WILL HAVEN – « OPEN THE MIND TO DISCOMFORT » by Flo

Nouveau venu dans l’équipe, voici la première chronique de Flo qui nous présente le nouvel Ep des mythiques Will haven.

will haven

Cela fait 4 ans que WILL HAVEN nous avait laissé avec « Voir Dire », un album émotionnel
beaucoup plus ambiant et sombre que ses prédécesseurs et en ce 19 mai, le fameux ep nommé « Open The Mind To Discomfort » atterri tel une bombe dans mon lecteur.

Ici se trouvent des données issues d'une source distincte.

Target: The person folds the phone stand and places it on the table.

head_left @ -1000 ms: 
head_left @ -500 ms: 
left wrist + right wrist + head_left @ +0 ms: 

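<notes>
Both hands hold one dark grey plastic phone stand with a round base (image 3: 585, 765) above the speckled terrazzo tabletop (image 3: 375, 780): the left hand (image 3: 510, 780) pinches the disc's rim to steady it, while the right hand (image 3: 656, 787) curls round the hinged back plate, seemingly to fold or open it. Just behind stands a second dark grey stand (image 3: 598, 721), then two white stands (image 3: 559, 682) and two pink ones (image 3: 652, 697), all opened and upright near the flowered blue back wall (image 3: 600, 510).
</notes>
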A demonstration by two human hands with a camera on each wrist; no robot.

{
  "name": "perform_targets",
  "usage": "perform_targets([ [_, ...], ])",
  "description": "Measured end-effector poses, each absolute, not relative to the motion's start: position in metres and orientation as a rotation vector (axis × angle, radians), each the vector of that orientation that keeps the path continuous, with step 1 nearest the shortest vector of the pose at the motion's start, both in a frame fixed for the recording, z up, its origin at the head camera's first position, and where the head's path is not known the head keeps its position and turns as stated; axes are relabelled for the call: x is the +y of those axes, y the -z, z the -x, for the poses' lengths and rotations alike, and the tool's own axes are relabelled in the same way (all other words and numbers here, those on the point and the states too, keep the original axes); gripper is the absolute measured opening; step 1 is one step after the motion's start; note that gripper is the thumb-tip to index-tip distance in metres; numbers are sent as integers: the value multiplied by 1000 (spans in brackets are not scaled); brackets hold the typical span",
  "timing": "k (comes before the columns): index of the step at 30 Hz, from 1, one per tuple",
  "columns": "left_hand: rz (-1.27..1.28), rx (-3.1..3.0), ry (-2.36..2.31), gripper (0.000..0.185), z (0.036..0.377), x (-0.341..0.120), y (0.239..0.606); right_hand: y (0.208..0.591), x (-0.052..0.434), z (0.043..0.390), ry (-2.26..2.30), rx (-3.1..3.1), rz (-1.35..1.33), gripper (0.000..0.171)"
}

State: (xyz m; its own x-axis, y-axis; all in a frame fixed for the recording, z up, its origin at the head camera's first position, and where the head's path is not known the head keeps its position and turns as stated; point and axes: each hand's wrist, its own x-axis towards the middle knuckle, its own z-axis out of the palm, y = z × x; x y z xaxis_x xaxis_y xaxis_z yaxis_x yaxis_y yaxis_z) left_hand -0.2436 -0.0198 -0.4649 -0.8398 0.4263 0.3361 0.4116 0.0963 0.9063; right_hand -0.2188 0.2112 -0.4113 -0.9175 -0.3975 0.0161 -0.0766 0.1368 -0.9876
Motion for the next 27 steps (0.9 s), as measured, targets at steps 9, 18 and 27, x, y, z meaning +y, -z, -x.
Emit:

Quelle production ! Le son y est froid, épais mais propre à la fois et surtout très très gros.
La batterie de Mitch Wheeler résonne tel un marteau- piqueur, constituant cette section rythmique très lourde avec le son de basse d’Adrien Contreras à la la limite de l’infra basse (accordage très très bas oblige).
L’intro « A » nous berce directement dans l’ambiance avec ce piano aux sonorités d’outre-tombe puis « Soul Leach » débarque subitement avec sa lourdeur nous plongeant dans ce monde ténébreux presque à la limite du doom, suivi de sa rythmique pachydermique alternant par moment avec quelques accélérations. Le scream de Grady Avenell démontre tout son désespoir avec ce timbre unique et magique.
Suit « Do You Have A Light » et son ambiance plus tribale, notamment au niveau batterie, mais celui ci reste toutefois percutant, dommage que la voix de Grady soit presque en fond sonore
et moins présente dans le mix, cela doit être une volonté du groupe.
Après les nappes de claviers angoissantes de l’interlude « B », débarque « Hermit » ; le MORCEAU de l’ep pour ma part et il représente Will Haven dans toute sa splendeur ; c’est noir, brumeux, glacial , le tout accompagné de riffs bulldozer comme ils savent si bien faire, que c’est bon !
L’interlude « C » (pas forcément utile) fini, « The Comet » surprend car il rentre direct avec un riff lourd mais énergique à la fois, tout ceci couvert de nappes de guitare signées Jeff Irwin
(uniquement faites à la gratte il n’y a ni samples ni clavier). La fin de cette chanson vient
enfoncer le clou dans cette pénombre et cet univers brumeux.
Arrive un dernier interlude « D » et « Pop 14 » le dernier morceau, pas mal similaire à « Hermit » dans les riffs et la construction, se fond dans ce déluge et nous berce dans la pénombre avec une fin hypnotique rappelant les notes de piano de l’interlude « A », grossi par une rythmique rouleau-compresseur.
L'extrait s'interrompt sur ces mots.